● Exercise details:
Taking the line with "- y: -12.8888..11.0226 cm" as the first and the last line of the listing as the final one, please copy exactly those lines and no others, without pictures.

● Dataset extract:
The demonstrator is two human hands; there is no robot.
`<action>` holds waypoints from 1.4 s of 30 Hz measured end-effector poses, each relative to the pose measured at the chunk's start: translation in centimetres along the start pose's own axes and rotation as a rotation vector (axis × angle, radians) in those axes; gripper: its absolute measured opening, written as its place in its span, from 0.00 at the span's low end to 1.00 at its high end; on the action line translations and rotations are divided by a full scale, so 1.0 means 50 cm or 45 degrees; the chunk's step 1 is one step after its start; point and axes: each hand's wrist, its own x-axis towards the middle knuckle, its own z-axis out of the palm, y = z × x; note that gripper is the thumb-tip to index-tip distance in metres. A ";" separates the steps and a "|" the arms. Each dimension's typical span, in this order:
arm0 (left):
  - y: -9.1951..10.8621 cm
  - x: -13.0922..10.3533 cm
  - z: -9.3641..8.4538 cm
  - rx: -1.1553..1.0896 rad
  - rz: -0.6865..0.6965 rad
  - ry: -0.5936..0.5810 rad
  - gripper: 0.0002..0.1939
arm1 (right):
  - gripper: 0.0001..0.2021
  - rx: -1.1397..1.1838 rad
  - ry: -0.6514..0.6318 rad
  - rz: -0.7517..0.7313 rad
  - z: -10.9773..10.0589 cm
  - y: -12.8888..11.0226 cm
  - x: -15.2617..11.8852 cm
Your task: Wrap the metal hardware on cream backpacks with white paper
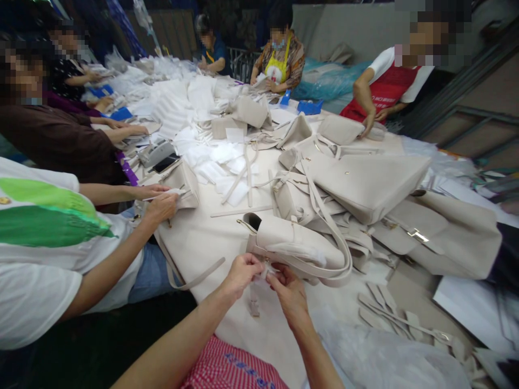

● Exercise output:
  - y: -12.8888..11.0226 cm
  - x: -15.2617..11.8852 cm
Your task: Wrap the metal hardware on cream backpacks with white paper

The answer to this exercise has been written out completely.